Punti di vista

Quelle storie di vita interrotte dalla strada

rossella palmieri

Cosa unisce Elisabetta, Francesca e Lucrezia

Elisabetta e Francesca, madre e figlia. E Lucrezia. La Capitanata piange tre giovani donne nel pieno della loro vita, morte in due distinti incidenti stradali. E se fatalità c’è, vero è anche che c’è un altro tipo di ineluttabilità che non ha nulla a che fare con il Fato crudele. Perché della strada provinciale per Troia, fatalissima già solo per i tanti, troppi morti, pace non c’è mai stata, se s’intende per pace la sola e giusta messa in sicurezza. Si sono affannati i sindaci a dirlo a più riprese, ma come tante situazioni incancrenite, la provinciale per Troia resta così com’è, più immutabile che mai, teatro anche lei, fatalmente, di una guerra. E non quella cantata nell’Iliade. Come la cronica mancanza d’acqua – si succedono le generazioni ma il refrain è sempre lo stesso – così anche questa strada e non solo essa.

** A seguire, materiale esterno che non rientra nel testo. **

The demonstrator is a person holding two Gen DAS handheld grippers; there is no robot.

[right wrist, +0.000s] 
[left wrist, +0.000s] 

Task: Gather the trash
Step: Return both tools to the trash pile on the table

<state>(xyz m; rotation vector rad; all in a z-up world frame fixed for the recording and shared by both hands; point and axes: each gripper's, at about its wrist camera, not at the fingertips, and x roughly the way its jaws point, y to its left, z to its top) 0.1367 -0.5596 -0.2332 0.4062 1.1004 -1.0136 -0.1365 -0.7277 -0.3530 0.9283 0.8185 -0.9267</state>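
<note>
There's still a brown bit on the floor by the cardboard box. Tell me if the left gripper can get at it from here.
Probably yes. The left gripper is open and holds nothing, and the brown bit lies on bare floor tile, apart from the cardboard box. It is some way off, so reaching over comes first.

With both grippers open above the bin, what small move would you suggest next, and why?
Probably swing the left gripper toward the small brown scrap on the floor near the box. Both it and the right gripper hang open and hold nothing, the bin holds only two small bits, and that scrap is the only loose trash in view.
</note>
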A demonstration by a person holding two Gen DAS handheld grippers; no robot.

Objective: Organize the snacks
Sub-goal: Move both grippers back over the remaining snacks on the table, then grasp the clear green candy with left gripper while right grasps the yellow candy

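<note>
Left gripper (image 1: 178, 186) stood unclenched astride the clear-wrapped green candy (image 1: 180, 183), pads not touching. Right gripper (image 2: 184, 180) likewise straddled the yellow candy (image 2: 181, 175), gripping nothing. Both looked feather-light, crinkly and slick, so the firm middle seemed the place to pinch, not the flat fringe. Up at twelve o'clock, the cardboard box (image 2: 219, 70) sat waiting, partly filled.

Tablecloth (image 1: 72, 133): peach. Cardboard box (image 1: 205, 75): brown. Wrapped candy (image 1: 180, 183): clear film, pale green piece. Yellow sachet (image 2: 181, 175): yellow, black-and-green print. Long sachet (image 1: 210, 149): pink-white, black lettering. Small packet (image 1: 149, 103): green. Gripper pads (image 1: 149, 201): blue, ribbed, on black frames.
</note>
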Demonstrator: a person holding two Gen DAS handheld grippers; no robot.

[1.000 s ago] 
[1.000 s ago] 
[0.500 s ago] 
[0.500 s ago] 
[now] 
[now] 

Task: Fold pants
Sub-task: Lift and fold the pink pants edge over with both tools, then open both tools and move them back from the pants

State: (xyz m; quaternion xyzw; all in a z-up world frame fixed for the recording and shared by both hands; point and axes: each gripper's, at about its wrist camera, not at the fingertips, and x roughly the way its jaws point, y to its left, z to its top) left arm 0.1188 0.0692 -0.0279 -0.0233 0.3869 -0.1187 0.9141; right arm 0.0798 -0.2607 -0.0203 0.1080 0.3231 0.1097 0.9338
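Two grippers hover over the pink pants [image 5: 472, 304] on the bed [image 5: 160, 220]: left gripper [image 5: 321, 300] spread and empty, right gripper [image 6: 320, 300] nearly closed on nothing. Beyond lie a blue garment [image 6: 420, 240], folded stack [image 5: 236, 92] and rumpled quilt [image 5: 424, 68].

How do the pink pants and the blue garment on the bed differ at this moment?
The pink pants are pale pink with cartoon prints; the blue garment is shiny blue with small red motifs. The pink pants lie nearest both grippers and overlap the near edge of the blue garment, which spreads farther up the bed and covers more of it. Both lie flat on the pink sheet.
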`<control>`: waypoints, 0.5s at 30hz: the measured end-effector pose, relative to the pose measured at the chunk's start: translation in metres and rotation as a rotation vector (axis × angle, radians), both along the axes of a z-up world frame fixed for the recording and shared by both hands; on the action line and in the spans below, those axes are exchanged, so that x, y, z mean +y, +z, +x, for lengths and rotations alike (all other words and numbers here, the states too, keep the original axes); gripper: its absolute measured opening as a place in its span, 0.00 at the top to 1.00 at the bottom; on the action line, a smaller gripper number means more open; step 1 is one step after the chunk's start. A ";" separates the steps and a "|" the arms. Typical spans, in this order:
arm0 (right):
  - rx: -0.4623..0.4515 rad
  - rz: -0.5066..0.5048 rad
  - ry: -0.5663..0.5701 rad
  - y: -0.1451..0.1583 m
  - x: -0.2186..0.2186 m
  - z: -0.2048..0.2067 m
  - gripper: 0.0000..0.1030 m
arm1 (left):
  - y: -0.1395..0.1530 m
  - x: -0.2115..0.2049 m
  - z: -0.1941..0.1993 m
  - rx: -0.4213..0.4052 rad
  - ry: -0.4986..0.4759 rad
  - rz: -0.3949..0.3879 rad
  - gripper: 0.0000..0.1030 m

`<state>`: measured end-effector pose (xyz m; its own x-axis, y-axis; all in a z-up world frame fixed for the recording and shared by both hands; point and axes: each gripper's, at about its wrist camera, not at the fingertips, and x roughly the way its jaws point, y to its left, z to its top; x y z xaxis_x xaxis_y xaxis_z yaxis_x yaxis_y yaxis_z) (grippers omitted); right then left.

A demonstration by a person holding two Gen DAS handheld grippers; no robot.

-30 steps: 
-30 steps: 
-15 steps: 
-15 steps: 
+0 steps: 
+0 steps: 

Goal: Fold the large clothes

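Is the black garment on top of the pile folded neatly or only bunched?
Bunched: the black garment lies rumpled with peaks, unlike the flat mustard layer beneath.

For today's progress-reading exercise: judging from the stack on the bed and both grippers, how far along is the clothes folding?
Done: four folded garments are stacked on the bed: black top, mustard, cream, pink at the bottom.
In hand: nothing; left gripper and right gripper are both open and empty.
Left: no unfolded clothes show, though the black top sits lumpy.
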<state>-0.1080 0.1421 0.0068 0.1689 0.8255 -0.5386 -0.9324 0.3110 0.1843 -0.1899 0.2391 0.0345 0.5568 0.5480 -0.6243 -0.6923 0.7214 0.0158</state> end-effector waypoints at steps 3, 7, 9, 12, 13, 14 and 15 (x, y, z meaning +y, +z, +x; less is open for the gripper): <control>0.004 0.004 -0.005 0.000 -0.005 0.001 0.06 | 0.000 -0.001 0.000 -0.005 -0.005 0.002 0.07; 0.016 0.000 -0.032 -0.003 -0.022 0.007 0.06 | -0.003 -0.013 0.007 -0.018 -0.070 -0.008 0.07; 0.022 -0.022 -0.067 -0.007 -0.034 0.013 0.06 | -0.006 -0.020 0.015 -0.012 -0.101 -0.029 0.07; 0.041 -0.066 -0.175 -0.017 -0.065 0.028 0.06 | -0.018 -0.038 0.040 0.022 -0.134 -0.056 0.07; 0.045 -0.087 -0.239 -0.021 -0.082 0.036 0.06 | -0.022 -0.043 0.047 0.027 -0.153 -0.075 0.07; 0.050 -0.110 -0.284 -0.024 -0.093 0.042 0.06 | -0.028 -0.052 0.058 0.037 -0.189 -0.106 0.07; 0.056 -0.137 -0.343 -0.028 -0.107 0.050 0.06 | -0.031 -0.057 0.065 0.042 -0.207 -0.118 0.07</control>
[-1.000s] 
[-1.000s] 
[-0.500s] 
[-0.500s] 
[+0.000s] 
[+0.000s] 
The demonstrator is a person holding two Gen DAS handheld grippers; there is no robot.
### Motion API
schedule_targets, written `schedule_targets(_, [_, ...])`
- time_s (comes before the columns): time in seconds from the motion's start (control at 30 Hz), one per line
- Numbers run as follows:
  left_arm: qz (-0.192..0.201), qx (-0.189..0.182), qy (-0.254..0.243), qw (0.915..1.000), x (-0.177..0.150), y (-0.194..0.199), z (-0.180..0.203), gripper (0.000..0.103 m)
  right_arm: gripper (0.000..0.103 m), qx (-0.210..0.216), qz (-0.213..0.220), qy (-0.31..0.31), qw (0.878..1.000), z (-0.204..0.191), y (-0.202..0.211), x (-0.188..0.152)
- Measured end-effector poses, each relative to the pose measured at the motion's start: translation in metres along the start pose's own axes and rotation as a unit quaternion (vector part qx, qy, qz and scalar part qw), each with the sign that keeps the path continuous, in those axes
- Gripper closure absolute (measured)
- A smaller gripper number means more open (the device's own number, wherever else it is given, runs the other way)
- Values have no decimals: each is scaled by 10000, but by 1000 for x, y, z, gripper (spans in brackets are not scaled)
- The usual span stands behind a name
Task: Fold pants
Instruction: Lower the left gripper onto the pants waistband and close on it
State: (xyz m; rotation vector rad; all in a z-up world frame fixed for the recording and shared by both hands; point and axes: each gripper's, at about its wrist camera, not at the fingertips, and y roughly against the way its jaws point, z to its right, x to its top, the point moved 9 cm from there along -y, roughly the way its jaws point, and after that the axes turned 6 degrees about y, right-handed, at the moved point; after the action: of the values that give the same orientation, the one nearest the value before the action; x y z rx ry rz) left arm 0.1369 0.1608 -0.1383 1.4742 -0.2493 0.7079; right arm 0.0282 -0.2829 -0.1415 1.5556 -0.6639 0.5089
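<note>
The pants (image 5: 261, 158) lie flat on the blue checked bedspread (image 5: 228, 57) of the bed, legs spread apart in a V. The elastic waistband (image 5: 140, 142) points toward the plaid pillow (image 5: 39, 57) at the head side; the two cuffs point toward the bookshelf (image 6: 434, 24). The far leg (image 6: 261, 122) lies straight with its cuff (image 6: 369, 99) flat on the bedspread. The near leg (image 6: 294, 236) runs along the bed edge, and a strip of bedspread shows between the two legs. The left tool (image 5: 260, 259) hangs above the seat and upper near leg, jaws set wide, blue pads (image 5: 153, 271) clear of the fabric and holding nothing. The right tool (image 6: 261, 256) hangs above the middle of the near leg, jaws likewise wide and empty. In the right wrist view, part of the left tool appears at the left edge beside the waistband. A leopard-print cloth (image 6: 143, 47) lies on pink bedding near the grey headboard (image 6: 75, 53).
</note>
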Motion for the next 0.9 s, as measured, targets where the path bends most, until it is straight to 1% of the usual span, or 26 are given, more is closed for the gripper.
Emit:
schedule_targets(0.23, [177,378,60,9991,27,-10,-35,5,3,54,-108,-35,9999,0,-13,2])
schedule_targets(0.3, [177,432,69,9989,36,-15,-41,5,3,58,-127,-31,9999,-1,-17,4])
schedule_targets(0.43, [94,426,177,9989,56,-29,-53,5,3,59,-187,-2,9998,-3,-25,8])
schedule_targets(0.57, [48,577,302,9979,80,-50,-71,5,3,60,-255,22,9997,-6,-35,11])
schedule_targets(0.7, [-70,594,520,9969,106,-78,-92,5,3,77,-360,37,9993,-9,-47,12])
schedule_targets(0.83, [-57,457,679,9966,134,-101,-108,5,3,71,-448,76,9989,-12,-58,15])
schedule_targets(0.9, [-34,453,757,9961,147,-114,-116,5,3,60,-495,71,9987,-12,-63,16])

La sensazione che mai nulla si possa fare, la durezza di tre morti e un sempre più pervasivo sentimento di rassegnazione sono sentimenti del tutto giustificati. Che non si dica dell’indolenza o della tendenza a piangersi addosso, perché da piangere c’è, almeno davanti a tre bare. E poco ci è mancato che si sfiorasse un’altra strage, con un nordafricano armato di spranga sotto la cui traiettoria poteva trovarsi chiunque. Fatalmente anche qui? Prova a fare sintesi l’ex Presidente dell’Ordine del Medici Salvatore Onorati che ha raccontato per filo e per segno l’accaduto. Aggiungendo sconsolato di non sapere “quali siano le soluzioni per questa situazione, quelle spettano a chi ha deciso di fare politica”. Ma intanto noi cittadini non ci sentiamo sicuri da nessuna parte. Né su strada provinciale, né su strada cittadina. Sappiamo di non vivere nell’Eldorado che per definizione non esiste; ma ci pare del tutto ingiusto attraversare questa landa desolata non già e non solo con malinconia – è sotto gli occhi di tutti che la Foggia elegante e salottiera non esiste più, e sappiamo che quei fasti non sono stati un’allucinazione collettiva – ma anche con paura sempre crescente. Non ci sentiamo sicuri e forse non siamo più felici, e la felicità – non quella esistenziale ma intesa come uno degli indicatori del benessere immateriale di una città – non sappiamo proprio su che scala sia, semplicemente perché non c’è nel nostro immaginario. Fin qui l’amarezza; ma la mettiamo persino da parte, immaginando quella ben più cruda di chi ha perso Elisabetta, Francesca e Lucrezia. Che la terra sia lieve.